SORRY for the mistakes in first post:
Quote:
 Originally Posted by skrat Show that square matrix $A$ is reversible if $p_{A}(0)\neq 0$ where $p_{A}$ is characteristic polynomial. Prove similar statement for minimal polynomial. The first part should be very similar to this (if not completely correct?): If $A$ is reversible than $detA\neq 0$. Characteristic polynomial is by it's definition calculated as $p_{A}(\lambda )=det(A-\lambda I)$. for $\lambda=0$ than: $p_{A}(0)=det(A)$ but $A$ is reversible and therefore $detA\neq 0$ so $p_{A}(0)\neq 0$. End of part one (the other direction is similar). Part two: Minimal polynomial: For minimal polynomial $p(A)=0$ but I am not sure how to continue.. BTW, why would this differ from the first part at all? $p(A)$ could easily also be minimal? If in characteristic polynomial I insert $A$ instead of $\lambda$: $p(A)=det(A-AI)=0$ but I don't see how this proves that $A$ is reversible. Could somebody give ma hint what's the whole idea here? :/ Thanks for all the help! This is actually Home Work I have to do so if there is a separated topic for this kind of questions I sincerely apologize!

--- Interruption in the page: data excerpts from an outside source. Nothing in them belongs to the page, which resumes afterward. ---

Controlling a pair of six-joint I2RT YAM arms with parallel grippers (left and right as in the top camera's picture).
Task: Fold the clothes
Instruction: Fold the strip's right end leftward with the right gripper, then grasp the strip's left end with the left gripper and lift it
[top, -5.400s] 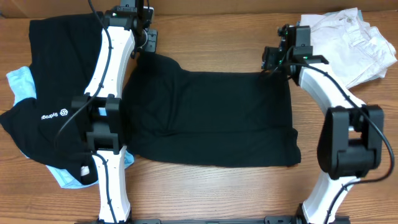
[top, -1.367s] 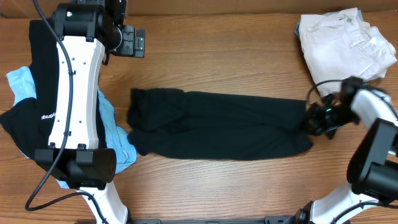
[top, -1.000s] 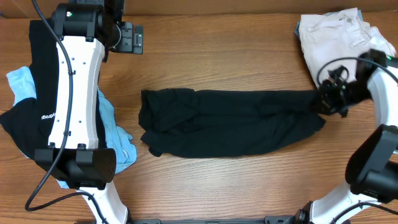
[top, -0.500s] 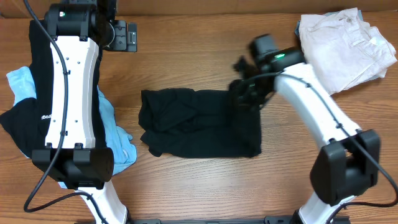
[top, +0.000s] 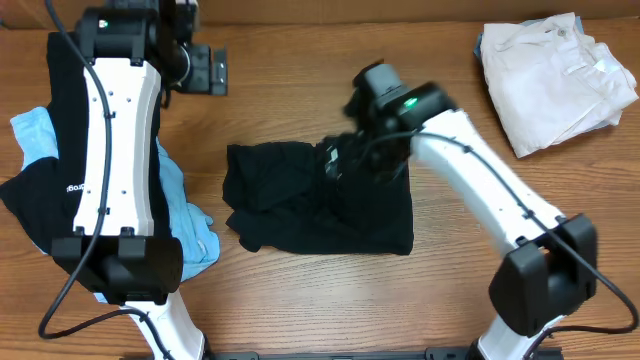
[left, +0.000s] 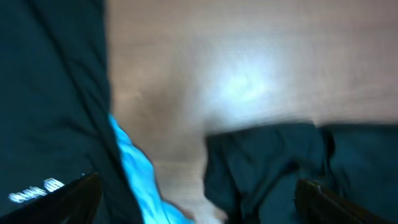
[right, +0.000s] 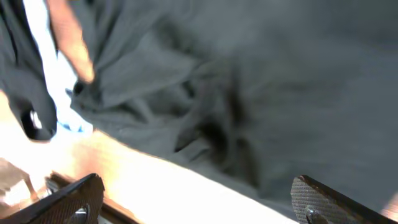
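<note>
Wooden table (top: 300, 310), and the black T-shirt (top: 290, 215) lies at its centre, folded into a rough, rumpled square. The right gripper (top: 350, 160) hangs over the shirt's 1 o'clock corner, fingers spread wide with nothing between them and cloth just beneath. The left gripper (top: 213, 70) hovers well apart at the shirt's 10 o'clock, fingers likewise apart and empty. White clothes (top: 555, 75) sit heaped at the table's 2 o'clock.

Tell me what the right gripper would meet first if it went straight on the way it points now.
Most likely the black T-shirt: it fills the view ahead of the open right gripper. How near it lies is unclear.
</note>
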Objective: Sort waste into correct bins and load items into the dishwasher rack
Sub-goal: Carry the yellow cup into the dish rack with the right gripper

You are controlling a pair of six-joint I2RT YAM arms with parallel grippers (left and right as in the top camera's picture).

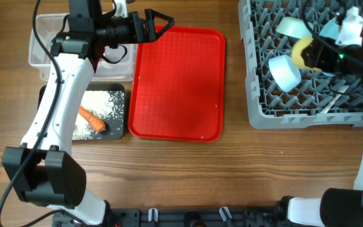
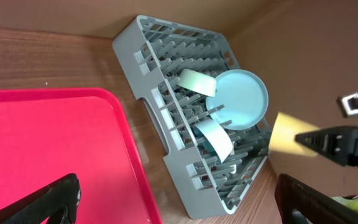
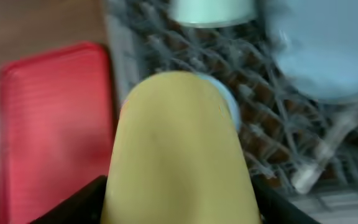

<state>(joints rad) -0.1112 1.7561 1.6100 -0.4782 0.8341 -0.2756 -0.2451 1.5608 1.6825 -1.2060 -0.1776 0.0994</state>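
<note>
Yellow cup — in right gripper

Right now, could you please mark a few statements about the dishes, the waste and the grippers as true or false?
1. The right gripper holds the yellow cup over the rack. True.
2. The left gripper is shut. False: it is open and holds nothing, by a corner of the red tray.
3. The carrot piece lies on the red tray. False: it lies in the black tray, beside the rice.
4. The blue plate is in the rack. True.
5. The green bowl sits on the red tray. False: it is in the rack.
</note>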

 May 17th, 2013, 04:04 AM #3 Math Team   Joined: Sep 2007 Posts: 2,409 Thanks: 6 Re: With characteristic polynomial show that A is invertible Don't insert "A" or $\lambda$ (that doesn't really make sense, $\lambda$ is a number, not a matrix), insert $\lambd= 0$. In that case $p(\lambda)= |A- \lambda I|$ becomes $p(0)= |A|$, exactly what you want.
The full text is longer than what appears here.